MS081 - Computational Methods for Inverse Problems

Organized by: D. Givoli (Technion, Israel), H. Waisman (Columbia University, United States) and M. Gherlone (Politecnico di Torino, Italy)
Keywords: Detection, Identification, Optimal, Inverse Problem
Many problems in various fields of science and engineering are posed mathematically as inverse problems. In contrast to the more standard “forward problems”, where the model describing the physical system is fully described, and the goal is to find the response due to given sources or known material and topology of the structure, the objective of an inverse problem is to find missing information on the model, based on some given information (acquired by measurements from sensors or by a priori design) on the response in space and/or time or to find optimal parameters or functions. Examples include: (a) identifying damage in a structure; (b) reconstructing the displacement field of a structure from strain measurements; (c) locating the epicenter of an earthquake from measurements on the ground; (d) finding the optimal topology of an object that yields a desired function; (e) finding the optimal melt cooling strategy (in space and time) in a crystal-growth process; (f) identifying the main acoustic sources in a city; (g) finding the optimal model and material parameters of a solid from experiments. There is a rich literature on computational methods for inverse problems. Known methods include Linear Sampling Method, Arrival Time Imaging (Kirchhoff Migration), Time Reversal, Parameter/Topology-sensitivity based analysis, Stochastic (e.g.
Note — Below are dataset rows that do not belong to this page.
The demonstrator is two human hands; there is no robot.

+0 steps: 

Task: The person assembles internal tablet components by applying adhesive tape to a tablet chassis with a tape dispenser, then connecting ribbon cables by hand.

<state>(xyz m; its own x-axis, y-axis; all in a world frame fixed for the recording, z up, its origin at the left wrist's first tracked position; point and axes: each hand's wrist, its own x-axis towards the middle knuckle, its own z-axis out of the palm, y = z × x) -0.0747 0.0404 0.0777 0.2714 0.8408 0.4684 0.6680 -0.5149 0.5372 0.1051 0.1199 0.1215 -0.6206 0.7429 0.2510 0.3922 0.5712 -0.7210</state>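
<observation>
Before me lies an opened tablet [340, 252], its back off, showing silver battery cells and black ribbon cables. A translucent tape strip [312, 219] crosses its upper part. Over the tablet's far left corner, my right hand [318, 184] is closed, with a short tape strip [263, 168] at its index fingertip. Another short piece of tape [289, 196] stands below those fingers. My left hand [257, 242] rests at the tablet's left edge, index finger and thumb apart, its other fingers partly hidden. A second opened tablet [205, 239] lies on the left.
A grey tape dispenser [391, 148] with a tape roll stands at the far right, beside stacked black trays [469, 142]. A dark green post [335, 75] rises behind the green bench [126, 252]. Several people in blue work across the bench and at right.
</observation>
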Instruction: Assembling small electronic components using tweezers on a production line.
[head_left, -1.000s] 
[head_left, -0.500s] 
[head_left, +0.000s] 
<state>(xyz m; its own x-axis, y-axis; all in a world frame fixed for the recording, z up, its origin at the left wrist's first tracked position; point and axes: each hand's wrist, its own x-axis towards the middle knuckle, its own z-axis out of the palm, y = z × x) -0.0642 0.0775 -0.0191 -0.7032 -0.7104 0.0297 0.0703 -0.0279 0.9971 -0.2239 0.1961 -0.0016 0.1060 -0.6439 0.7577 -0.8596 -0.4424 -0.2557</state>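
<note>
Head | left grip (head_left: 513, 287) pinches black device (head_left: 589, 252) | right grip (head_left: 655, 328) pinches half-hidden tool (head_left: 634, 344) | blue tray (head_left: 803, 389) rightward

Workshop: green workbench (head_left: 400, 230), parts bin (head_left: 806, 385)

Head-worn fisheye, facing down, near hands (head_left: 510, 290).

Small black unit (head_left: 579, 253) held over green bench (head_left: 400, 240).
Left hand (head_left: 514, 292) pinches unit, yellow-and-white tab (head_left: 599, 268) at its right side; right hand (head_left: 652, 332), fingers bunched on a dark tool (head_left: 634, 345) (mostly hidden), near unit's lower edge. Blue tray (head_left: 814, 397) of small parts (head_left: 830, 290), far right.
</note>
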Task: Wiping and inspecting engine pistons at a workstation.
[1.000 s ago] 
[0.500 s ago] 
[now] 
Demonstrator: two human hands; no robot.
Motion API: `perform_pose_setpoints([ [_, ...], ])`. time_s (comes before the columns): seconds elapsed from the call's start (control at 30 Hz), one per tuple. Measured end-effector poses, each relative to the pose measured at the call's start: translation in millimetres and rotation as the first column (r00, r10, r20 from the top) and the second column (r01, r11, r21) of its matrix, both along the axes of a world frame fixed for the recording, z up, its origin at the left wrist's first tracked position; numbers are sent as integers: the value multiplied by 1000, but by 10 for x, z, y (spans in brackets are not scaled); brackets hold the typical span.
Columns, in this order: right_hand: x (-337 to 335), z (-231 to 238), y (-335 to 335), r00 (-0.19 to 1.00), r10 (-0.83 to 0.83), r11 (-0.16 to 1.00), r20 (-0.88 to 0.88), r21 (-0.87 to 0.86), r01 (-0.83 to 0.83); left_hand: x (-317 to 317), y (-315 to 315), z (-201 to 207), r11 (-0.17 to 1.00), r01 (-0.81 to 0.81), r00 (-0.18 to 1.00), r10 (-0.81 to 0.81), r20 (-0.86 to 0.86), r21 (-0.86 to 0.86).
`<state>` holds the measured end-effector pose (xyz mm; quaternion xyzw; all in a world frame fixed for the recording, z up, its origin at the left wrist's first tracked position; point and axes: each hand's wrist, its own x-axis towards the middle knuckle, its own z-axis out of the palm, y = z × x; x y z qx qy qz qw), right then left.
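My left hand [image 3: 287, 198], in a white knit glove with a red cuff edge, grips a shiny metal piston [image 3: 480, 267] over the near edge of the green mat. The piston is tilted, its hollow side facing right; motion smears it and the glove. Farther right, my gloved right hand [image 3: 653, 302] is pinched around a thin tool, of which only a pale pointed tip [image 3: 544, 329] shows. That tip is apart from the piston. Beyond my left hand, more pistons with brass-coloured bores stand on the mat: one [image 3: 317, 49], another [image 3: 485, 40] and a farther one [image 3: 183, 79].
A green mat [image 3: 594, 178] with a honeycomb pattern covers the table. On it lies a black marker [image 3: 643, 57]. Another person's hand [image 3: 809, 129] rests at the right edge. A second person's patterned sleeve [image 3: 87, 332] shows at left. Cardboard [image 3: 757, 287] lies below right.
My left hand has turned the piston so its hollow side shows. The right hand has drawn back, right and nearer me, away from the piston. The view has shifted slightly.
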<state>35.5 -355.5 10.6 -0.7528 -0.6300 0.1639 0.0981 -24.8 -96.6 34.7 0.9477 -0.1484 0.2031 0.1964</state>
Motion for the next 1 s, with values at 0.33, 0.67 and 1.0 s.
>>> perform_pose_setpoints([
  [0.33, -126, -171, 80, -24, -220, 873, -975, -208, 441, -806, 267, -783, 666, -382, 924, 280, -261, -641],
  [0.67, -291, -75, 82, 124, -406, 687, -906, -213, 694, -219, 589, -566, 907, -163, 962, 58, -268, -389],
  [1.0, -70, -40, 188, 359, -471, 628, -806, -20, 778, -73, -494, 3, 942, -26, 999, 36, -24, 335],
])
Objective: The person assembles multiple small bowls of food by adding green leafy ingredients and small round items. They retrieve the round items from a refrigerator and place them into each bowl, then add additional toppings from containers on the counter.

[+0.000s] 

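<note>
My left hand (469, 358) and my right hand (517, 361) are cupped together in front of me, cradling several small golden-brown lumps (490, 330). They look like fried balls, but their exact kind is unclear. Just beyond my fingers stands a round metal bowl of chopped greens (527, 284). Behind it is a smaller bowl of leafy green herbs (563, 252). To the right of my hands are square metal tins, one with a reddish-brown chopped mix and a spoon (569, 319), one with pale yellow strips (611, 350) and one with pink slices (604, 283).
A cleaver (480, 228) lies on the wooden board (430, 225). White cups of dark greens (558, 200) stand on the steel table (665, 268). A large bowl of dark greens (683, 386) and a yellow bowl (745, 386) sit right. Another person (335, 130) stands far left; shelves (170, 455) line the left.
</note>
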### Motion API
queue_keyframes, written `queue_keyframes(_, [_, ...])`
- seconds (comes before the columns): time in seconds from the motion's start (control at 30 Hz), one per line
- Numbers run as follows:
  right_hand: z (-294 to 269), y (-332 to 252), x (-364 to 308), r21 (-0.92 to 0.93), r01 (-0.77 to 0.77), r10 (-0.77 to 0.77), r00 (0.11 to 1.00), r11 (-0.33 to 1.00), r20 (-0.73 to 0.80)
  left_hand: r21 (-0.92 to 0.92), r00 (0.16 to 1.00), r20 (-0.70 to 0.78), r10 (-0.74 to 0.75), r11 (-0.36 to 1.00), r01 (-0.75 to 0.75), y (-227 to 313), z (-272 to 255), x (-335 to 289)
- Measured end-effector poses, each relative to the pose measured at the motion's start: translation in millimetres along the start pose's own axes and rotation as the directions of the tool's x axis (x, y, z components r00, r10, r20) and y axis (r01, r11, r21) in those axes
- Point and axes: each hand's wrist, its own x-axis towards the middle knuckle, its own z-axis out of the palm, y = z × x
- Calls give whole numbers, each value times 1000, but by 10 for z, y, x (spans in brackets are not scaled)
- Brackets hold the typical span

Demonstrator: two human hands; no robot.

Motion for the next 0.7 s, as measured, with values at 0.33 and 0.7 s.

Bayesian) approaches, Full Waveform Inversion, the latter often relying on a gradient-based optimization and on the adjoint method, and more. Research in this area is very active, since inverse problems are notoriously hard. In order to be effective, methods for the solution of inverse problems must be robust, efficient, and perform well even in the presence of noisy or uncertain data. Additional interesting and important challenges arise from the need for computationally-intensive solution methods. Examples include reduced order and surrogate models, and linear/nonlinear solvers.